In the event of an accident, there are several possible causes of tinnitus.

  • Trauma: Car accidents can be violent, injuring any number of bodily systems. For every crash, there are at least three collisions. The first is the car against a solid object. The second (hopefully) is you colliding with your seatbelt. The third is the abrupt impact of your organs against the bones of your ribcage, abdominal muscles, or skull.
    Additionally, the car can crumple into the passenger compartment, and other objects inside or outside of the vehicle can hit you. Direct impact or puncture wounds to the skull or the impact of the brain against the inside of the skull could damage the part of the brain that interprets sound. A blow to the jaw or side of the head can damage the tiny ear bones.
  • Sound: Sudden loud sounds or sustained vibrations can damage the tiny nerves of the inner ear. Ear damage can occur with as little as 120 decibels of sound. The ear can rupture at 150 decibels. The airbag deploying can be as loud as 160 decibels, which is just one component of a car crash.
  • Whiplash and TMJ: In a car crash, tremendous force can whip the head forward and back. It can damage the structure of the ear, auditory nerve, or disrupt the fluid balance in the ear. Tinnitus can also occur if the jaw is knocked out of proper alignment. The condition is known as temporomandibular joint (TMJ) disorder. Up to half the patients who have TMJ dysfunction have tinnitus as one of their symptoms, and in these patients, success rates in eliminating these sounds approach 90% with proper treatment.

Is the Ringing Permanent?

In 80% of cases, tinnitus is only a temporary annoyance. For the other 20%, it can be permanent. This is an example of hoping for the best but planning for the worst-case scenario. Take the following steps for the best possible outcome.

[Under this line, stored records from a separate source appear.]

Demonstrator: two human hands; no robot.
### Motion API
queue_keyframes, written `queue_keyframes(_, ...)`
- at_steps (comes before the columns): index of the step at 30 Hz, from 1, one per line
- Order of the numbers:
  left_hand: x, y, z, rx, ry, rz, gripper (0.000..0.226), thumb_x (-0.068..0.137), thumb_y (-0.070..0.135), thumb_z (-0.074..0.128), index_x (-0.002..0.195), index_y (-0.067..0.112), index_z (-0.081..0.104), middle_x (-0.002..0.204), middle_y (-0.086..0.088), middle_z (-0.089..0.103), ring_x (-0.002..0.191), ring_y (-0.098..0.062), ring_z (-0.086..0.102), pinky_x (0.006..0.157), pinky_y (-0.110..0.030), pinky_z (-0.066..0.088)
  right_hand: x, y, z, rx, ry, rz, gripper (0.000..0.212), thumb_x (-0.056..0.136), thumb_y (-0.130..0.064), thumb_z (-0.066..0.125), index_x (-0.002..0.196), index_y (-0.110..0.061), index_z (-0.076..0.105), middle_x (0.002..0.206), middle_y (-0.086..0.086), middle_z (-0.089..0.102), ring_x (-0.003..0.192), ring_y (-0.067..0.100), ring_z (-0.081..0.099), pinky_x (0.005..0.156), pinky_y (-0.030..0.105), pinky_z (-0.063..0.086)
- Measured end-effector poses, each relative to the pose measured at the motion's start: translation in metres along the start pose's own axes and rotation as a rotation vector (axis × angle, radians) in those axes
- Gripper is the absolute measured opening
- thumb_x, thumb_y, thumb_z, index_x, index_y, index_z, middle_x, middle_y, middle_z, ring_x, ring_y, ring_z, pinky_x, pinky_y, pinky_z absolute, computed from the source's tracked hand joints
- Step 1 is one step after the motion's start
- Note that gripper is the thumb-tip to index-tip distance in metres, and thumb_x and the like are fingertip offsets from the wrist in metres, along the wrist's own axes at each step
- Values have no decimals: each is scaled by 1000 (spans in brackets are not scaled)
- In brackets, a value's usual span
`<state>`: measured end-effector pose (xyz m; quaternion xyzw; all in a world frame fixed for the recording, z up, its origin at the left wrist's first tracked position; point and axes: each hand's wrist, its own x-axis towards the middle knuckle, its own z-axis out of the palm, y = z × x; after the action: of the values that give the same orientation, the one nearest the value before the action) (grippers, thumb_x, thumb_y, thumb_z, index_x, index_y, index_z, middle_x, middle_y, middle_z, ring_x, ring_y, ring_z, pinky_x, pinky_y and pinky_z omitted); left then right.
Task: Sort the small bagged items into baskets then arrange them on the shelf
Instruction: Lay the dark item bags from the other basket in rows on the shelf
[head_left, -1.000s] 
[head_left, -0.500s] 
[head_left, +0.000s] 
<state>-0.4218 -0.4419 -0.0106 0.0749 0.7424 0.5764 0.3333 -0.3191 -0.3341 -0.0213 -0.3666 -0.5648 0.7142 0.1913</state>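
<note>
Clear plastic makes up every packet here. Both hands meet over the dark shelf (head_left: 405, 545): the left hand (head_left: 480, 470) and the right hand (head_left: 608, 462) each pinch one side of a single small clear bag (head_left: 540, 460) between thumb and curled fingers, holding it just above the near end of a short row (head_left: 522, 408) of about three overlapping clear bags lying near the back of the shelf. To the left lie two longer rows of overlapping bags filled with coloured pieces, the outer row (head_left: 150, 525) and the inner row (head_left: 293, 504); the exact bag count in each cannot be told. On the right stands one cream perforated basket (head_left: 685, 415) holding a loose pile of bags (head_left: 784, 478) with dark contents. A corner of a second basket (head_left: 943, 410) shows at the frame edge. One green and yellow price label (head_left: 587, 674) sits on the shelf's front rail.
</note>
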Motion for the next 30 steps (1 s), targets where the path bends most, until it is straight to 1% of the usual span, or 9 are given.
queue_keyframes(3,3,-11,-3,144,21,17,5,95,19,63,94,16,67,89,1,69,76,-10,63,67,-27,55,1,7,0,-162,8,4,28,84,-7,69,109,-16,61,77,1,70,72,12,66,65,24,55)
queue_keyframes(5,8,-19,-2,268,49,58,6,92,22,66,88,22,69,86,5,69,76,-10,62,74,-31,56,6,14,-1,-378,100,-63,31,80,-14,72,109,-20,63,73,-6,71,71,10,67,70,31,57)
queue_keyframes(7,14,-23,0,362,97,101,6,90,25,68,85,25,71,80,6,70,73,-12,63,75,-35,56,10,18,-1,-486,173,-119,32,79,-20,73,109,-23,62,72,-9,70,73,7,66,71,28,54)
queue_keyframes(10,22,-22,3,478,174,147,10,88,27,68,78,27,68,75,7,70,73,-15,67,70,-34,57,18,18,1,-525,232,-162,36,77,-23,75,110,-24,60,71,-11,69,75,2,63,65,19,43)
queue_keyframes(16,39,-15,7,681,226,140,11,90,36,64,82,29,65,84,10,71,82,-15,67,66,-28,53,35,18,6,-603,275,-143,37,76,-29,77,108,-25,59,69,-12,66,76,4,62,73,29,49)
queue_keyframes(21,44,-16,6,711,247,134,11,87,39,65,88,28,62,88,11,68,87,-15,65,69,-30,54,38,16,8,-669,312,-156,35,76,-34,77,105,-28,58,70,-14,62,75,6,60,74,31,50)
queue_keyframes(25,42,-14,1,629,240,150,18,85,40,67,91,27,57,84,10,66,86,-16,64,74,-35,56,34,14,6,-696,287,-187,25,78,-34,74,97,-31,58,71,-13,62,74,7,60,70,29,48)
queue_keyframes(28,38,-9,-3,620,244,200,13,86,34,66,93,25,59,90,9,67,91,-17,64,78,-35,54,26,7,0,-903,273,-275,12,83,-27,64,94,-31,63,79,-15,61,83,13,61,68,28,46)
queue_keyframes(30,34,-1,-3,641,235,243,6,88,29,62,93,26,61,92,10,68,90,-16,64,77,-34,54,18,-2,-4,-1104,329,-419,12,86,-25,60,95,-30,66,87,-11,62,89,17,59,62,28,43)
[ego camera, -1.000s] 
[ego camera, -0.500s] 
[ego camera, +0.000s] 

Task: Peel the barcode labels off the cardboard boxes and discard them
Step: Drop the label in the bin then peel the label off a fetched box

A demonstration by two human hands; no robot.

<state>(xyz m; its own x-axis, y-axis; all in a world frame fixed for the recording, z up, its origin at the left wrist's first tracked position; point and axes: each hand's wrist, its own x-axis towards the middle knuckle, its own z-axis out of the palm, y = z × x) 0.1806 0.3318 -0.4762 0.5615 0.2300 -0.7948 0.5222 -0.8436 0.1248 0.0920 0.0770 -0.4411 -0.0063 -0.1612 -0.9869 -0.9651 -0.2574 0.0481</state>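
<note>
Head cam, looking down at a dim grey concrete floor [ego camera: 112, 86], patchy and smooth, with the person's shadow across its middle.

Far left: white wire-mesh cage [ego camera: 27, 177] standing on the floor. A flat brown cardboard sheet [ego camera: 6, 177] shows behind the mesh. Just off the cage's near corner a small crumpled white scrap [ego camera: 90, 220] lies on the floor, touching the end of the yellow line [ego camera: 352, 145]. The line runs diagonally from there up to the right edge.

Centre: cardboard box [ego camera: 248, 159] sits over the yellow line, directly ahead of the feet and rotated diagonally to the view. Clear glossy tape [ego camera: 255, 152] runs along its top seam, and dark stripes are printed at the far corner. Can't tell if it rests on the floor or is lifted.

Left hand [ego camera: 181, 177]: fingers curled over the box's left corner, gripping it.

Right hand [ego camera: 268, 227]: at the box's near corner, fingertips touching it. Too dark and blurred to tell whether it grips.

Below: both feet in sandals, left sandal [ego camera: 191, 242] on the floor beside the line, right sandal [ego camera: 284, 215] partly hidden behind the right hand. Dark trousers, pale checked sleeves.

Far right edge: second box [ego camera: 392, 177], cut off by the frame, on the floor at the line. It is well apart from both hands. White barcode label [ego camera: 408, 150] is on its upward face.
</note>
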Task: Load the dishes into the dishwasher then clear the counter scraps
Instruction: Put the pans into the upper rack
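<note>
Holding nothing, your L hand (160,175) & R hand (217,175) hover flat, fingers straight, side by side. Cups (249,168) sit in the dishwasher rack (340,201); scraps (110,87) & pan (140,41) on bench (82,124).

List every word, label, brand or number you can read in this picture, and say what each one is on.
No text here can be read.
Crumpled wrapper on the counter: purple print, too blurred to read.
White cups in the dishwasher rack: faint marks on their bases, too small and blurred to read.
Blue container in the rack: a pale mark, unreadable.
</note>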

  • Seek immediate medical attention and tell the doctor ALL of your symptoms. Tinnitus is difficult to prove in court should you need to file a claim for future medical bills. The doctor can look for structural damage and document all aspects of the injury, proving that symptoms started right after the accident. Keep all receipts and seek an attorney’s advice if symptoms don’t diminish.
  • Stay in a quiet environment to allow the delicate nerves to recover. This can be difficult in a hospital setting if you or a loved one have additional injuries. Try using earplugs. Foam earplugs cost only a few dollars at the local drugstore, and the hospital may have some.
  • Create an optimal internal environment for nerve regeneration and healing.
    • If you have diabetes, keep your blood sugar under control.
    • Avoid smoking, as it can restrict blood vessels that feed the nerves.
    • Tinnitus natural remedies and supplements, including high-grade ginkgo biloba, improve nerve conductivity and regeneration.
    • Vitamin supplements for tinnitus include
      • B-12: Helps create red blood cells, which feed nerves nutrients and oxygen and impact overall nervous system function.
      • A: Helps the sensory cells in the inner ear stay healthy.
      • E: A powerful antioxidant to reduce oxidative stress on damaged cells.
      • Zinc: Plays a significant role in cellular function and healing.
  • Use stress reduction techniques to find tinnitus relief.
    • Some people find masking helpful. They can sleep or work more comfortably by listening to low-volume music or white noise to drown out the tinnitus sounds. Some people find masking worsens their symptoms, so try it and see how your body reacts.
    • Massage can be a great tool. It helps relax you and loosens tight muscles that might aggravate your symptoms. If you have a trauma injury, talk to your doctor before physically manipulating damaged body parts. Otherwise, you can take a tennis ball between your cheek and the palm of your hand and roll it gently from the temple to the jaw. If you’re a fan of facial massage, this is a perfect time to see your massage therapist or esthetician.

Your Outcome

If you’ve wondered if your tinnitus symptoms could be related to a recent car accident, it’s possible. While the odds of a full recovery are in your favor, it helps to be proactive. Alerting your doctor to your symptoms and taking care of yourself can help your body heal from the accident and improve your chances of kicking tinnitus to the curb.